Chemical characterisation

From the outset it is important to note L3 larva and their sheaths are complex biochemical structures and are challenging to analyse and interpret.

ToF-SIMS was used to directly probe the cuticle and sheath surface chemistry. Partially exsheathed N. americanus samples were prepared (n = 12) to obtain surface chemical data from the cuticle and sheath. Data analysis of these surfaces was approached in a systematic manner using objective processes, specifically PCA analysis, MCR analysis and statistical scoring of the full data series (as shown in the S1 File).

PCA analysis was conducted on the full data series of 12 partially exsheathed axenic N. americanus using regions of interest to distinguish the cuticle from sheath. Preliminary analysis of the normalised eigenvalues on the first ten principal components shows PC 1 (59.6%), 2 (18.9%) and 3 (12.0%) account for 90.5% of the variability within the data set (see S1 File). When a three-dimensional scores plot is generated for the first three principal components the data unambiguously separates into two distinct populations, Fig 3. However, although the PCA analysis appears to separate the sheath and cuticle, due to the complexity of the dataset under consideration 95% confidence limits on individual PC loadings alone were not able to identify mass ions that were significantly expressed on cuticle or sheath surface. This observation can be attributed to the high degree of biological variability within the data series. Therefore, in order to reduce the variability, surface chemical differences within a data set (single partially exsheathed larva) were investigated using MCR image analysis.
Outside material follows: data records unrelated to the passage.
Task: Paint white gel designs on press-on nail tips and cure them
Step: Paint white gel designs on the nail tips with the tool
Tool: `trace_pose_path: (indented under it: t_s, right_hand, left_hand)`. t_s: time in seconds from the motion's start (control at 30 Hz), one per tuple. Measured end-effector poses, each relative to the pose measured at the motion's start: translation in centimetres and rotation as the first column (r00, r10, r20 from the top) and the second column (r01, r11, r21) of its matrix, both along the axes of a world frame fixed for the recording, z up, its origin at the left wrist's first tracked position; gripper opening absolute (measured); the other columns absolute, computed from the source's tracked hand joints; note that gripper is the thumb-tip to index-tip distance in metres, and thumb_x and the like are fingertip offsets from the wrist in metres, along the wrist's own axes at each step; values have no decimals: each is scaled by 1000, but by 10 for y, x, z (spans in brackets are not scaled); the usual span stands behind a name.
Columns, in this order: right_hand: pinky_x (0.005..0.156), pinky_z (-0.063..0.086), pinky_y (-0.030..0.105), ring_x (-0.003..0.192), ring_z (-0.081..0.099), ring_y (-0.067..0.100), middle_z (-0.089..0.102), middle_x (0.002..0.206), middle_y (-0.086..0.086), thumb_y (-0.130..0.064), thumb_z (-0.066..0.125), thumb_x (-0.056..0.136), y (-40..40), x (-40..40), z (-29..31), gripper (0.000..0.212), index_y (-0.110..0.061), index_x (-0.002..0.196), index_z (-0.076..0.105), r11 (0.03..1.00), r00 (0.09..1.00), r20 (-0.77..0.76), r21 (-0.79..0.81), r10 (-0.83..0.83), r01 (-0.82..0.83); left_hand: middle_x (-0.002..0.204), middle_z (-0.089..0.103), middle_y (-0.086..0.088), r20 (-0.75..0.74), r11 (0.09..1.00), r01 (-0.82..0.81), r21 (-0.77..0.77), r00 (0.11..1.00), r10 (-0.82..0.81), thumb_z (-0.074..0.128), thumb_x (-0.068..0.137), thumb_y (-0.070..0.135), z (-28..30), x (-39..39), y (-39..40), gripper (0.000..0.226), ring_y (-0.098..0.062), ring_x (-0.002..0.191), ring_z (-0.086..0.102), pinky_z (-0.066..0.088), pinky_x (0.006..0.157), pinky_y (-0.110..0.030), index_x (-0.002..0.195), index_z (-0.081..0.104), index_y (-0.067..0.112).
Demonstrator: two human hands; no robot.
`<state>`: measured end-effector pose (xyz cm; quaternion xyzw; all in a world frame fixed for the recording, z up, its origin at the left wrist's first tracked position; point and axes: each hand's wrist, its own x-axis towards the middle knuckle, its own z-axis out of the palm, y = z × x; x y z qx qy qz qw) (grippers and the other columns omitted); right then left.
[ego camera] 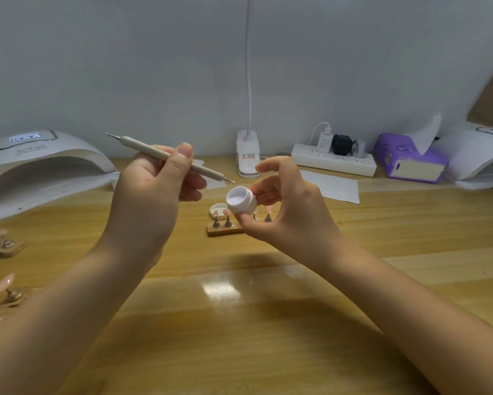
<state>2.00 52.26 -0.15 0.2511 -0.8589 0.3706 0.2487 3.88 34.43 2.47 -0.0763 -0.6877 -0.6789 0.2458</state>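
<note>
My left hand (151, 189) grips a grey double-ended dotting pen (151, 151), its right tip just above and left of a small white gel jar (241, 200). My right hand (285, 206) pinches that open jar between thumb and fingers, tilted toward the pen, white gel showing inside. Below the jar a small wooden holder (221, 230) on the table carries pink nail tips on metal stands, partly hidden by my right thumb. The jar's white lid (217, 210) lies just behind the holder.
A white curing lamp (40, 166) stands at the far left and another (481, 158) at the far right. More nail-tip holders (0, 292) lie at the left edge. A desk lamp base (248, 155), power strip (333, 161), purple tissue pack (407, 161) and paper sheet (333, 185) line the back.
</note>
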Motion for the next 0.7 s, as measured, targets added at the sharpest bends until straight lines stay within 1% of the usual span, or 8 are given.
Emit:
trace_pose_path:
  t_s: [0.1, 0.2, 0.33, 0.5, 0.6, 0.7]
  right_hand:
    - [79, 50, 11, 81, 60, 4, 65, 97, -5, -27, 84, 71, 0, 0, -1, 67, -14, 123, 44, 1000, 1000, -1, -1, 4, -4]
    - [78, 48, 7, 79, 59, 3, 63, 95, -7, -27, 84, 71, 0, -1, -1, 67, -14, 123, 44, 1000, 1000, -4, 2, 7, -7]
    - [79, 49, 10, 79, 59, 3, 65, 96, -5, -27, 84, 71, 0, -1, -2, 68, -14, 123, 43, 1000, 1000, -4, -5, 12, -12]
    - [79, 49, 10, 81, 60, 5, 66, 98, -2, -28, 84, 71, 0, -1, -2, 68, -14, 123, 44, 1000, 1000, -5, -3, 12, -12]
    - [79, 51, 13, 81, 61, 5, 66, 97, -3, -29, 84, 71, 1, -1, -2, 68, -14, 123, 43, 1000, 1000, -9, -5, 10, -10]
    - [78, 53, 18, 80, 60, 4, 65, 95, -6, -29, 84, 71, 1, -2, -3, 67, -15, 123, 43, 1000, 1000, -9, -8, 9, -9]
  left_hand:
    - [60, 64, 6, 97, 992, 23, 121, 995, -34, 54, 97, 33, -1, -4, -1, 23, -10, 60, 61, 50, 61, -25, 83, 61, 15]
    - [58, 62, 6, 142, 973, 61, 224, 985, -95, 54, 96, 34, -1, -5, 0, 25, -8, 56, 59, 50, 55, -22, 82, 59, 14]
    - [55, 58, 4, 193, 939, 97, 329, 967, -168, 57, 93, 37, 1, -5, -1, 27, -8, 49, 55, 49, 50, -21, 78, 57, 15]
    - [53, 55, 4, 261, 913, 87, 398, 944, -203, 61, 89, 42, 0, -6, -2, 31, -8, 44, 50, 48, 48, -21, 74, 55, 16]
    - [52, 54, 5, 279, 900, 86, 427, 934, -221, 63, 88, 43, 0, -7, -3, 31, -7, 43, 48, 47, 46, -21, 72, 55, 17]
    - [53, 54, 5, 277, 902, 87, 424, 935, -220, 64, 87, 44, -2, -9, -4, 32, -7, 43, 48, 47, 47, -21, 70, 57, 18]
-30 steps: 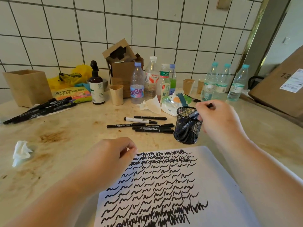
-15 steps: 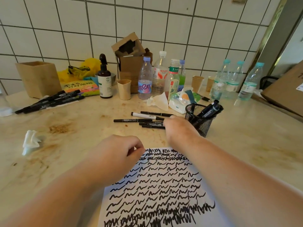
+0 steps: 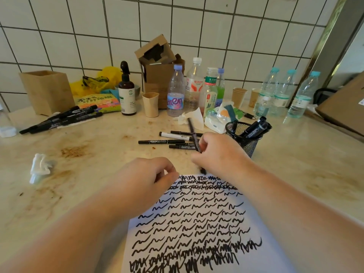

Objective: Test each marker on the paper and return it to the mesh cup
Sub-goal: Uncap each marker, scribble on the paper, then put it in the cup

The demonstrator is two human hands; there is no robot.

Fig 3. Three-dimensional principal component scores plot for PC 1, 2 and 3 for the ToF-SIMS spectra (no. m/z peaks = 822) of partially exsheathed L3 N. americanus in both negative (no. m/z peaks = 429) and positive polarity (no. m/z peaks = 393).

PCA analysis was conducted on 24 different regions of interest (cuticle = 12, sheath = 12).

On first inspection the MCR scores heat maps, Fig 4A, were able to differentiate the different chemical surfaces on display, such that MCR components 1, 2 and 3 are specific for L3 cuticle, sheath and glass substrate, respectively. MCR component 4 demonstrates non-specificity and may indicate the presence of poly-L-lysine residues. Through analysis of the highly loaded mass ions for MCR components 1–4 (Fig 4B), chemical identities were assigned (Fig 4C). A detailed table of mass assignment interpretations of MCR 3, 4 and MCR residuals, and reconstructed images of highly loaded ions for MCR 1–4 are provided in the S1 File.

Fig 4.

(a) False colour score heat maps (b) normalised loadings and (c) chemical identities of highly loaded mass ions for MCR components 1 to 4. For residual scores, loadings and chemical identities of highly loaded mass ions, see S1 File. Scale bar = 50 μm.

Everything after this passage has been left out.